* HOW TO COMPLETE THIS TASK
Each line from the start of the entries through the line that contains "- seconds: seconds" should be output exactly, please.

* SUPPLIED MATERIAL
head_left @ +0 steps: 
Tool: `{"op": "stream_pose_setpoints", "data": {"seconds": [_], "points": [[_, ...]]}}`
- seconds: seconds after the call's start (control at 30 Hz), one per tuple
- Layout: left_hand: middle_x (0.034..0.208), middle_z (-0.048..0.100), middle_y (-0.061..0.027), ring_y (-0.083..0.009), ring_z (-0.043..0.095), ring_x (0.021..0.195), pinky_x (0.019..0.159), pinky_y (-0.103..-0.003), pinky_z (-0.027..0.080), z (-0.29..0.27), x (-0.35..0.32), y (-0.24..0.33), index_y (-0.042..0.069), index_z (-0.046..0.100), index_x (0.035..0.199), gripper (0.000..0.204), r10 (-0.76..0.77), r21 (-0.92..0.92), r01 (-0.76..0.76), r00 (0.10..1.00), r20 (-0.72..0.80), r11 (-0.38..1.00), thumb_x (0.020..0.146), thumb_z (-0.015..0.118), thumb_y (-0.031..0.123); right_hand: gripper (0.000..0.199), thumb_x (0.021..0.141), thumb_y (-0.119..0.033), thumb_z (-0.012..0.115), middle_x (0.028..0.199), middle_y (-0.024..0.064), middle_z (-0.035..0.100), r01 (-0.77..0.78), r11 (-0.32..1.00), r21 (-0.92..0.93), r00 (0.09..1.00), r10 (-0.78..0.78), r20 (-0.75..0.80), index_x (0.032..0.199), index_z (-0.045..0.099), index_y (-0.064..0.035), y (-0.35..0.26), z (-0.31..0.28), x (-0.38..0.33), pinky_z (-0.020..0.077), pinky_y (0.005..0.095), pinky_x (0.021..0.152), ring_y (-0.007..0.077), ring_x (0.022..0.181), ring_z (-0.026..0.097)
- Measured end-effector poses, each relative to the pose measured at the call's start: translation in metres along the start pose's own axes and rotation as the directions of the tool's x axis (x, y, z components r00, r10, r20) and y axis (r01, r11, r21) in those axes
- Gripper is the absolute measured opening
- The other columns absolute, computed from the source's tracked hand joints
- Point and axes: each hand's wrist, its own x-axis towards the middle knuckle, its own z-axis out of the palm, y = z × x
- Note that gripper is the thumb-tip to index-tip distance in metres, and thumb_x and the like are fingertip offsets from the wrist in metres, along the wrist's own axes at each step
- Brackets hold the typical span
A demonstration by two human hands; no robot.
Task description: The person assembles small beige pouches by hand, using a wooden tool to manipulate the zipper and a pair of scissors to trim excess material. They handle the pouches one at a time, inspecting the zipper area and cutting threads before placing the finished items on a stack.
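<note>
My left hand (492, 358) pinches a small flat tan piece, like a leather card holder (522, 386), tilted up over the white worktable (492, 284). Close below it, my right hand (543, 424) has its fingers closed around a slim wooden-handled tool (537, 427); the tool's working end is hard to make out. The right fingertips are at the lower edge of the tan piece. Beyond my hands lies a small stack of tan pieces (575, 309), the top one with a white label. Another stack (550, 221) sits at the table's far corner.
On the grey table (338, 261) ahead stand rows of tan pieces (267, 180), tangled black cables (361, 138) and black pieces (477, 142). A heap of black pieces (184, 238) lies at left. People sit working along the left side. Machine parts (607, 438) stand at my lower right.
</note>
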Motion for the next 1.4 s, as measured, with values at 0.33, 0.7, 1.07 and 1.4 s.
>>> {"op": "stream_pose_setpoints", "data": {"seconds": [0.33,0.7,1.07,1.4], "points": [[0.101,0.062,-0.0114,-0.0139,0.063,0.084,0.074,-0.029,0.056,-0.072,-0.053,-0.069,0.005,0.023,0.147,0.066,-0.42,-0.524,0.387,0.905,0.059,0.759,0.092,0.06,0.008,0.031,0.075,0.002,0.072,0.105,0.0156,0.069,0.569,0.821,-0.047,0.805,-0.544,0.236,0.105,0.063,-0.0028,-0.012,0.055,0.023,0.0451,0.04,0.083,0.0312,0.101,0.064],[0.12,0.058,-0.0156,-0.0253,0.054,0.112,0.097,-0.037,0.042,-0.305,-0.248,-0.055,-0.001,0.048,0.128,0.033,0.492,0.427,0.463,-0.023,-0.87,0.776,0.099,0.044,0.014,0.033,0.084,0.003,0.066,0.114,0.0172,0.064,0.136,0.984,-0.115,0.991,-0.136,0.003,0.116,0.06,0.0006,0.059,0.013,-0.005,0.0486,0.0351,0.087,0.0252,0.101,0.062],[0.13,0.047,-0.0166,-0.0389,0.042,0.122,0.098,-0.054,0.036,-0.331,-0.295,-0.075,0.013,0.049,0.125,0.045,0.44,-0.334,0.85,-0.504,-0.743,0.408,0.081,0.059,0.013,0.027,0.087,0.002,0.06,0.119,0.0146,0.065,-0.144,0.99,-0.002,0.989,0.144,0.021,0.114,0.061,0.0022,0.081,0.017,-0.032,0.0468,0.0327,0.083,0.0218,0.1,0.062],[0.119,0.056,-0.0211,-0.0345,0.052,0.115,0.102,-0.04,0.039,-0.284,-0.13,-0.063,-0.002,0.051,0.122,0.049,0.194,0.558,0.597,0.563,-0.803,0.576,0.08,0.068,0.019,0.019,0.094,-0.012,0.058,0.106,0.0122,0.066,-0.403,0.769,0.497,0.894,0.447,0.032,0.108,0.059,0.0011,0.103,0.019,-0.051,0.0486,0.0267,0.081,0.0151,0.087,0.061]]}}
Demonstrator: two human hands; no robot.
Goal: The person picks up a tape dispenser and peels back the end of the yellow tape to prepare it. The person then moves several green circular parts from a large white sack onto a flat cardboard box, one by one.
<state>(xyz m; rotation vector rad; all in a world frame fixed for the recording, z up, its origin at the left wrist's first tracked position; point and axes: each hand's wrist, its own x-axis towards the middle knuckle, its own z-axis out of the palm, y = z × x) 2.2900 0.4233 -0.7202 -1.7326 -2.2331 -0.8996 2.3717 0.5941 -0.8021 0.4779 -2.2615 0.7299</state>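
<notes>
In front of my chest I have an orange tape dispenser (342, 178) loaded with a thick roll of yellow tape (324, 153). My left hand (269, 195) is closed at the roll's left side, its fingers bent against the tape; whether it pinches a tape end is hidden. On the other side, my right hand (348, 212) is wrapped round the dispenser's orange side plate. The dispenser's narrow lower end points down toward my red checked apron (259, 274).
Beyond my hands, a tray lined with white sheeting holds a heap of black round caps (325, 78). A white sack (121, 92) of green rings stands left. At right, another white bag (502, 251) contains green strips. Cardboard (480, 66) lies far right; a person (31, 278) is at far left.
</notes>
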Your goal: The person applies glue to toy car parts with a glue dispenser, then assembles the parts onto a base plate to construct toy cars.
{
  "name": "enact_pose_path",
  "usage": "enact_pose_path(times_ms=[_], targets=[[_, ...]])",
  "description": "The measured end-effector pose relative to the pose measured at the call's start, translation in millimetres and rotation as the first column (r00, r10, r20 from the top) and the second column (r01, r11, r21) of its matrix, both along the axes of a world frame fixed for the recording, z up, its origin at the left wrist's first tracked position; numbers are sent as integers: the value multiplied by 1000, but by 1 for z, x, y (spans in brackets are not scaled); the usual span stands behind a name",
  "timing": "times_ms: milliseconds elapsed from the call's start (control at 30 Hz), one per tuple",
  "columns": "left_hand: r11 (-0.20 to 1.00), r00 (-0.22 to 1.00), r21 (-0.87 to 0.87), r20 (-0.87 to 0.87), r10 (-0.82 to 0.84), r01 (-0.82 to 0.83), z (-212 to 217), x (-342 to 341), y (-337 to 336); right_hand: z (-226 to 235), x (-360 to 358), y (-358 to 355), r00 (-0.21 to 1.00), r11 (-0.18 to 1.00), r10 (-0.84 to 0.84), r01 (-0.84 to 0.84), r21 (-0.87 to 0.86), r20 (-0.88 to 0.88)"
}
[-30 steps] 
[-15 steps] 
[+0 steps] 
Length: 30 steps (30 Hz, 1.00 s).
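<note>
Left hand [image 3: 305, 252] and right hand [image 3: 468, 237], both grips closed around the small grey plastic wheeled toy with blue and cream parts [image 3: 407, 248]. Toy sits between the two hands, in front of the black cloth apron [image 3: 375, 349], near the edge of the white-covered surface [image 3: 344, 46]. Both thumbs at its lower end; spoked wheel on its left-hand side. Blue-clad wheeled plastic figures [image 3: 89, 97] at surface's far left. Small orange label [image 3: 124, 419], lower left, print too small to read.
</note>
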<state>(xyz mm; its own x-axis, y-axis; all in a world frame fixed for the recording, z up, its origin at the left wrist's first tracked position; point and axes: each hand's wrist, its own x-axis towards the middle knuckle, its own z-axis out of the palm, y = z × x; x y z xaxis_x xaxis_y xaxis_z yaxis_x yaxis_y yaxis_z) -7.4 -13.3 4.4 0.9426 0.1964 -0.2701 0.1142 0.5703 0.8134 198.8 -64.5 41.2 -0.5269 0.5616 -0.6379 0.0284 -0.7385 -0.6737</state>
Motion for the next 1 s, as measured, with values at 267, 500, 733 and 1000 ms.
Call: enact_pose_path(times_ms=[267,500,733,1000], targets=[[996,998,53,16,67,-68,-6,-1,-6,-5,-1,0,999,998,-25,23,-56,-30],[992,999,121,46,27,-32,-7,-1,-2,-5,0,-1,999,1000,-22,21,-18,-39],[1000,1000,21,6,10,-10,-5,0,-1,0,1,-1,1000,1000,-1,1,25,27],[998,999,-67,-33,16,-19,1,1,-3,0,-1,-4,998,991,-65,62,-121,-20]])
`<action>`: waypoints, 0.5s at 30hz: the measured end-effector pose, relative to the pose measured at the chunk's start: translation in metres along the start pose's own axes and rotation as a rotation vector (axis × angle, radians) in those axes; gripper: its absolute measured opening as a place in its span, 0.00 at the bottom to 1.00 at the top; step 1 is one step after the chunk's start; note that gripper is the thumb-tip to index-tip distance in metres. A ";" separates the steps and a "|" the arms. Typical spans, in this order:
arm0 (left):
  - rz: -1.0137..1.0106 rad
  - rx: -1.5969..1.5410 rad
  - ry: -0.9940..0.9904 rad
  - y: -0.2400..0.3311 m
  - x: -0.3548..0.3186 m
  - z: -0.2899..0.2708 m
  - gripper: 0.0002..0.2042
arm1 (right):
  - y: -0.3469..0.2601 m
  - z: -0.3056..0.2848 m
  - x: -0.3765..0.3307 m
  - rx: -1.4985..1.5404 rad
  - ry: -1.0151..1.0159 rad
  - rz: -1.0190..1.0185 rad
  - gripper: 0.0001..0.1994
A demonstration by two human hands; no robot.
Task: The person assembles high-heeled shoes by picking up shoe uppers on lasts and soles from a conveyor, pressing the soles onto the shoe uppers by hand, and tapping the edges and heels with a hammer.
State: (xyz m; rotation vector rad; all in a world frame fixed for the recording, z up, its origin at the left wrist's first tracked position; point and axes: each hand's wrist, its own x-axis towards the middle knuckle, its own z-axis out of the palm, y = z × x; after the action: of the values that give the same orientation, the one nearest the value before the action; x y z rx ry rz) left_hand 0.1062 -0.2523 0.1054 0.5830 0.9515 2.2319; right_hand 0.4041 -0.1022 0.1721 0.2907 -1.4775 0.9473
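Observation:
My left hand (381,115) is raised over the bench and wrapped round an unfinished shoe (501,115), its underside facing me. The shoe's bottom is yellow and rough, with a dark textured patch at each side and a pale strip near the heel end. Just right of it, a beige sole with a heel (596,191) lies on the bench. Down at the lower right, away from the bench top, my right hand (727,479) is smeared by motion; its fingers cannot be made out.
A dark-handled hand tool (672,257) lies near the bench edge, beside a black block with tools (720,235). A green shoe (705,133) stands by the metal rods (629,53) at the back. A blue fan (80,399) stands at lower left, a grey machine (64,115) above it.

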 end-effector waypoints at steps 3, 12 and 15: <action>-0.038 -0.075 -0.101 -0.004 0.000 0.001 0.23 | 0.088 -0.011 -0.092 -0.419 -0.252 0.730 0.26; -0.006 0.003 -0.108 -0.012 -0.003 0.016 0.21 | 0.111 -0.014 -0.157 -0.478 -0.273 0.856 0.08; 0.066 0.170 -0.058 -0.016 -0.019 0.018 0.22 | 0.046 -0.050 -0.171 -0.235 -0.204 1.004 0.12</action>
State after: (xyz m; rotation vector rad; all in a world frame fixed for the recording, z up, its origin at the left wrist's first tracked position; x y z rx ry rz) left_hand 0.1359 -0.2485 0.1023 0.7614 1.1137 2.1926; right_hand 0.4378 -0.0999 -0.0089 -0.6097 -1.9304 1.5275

* YOUR RESPONSE
head_left @ +0 steps: 
Tool: `{"op": "stream_pose_setpoints", "data": {"seconds": [_], "points": [[_, ...]]}}`
- seconds: seconds after the call's start (control at 30 Hz), one per tuple

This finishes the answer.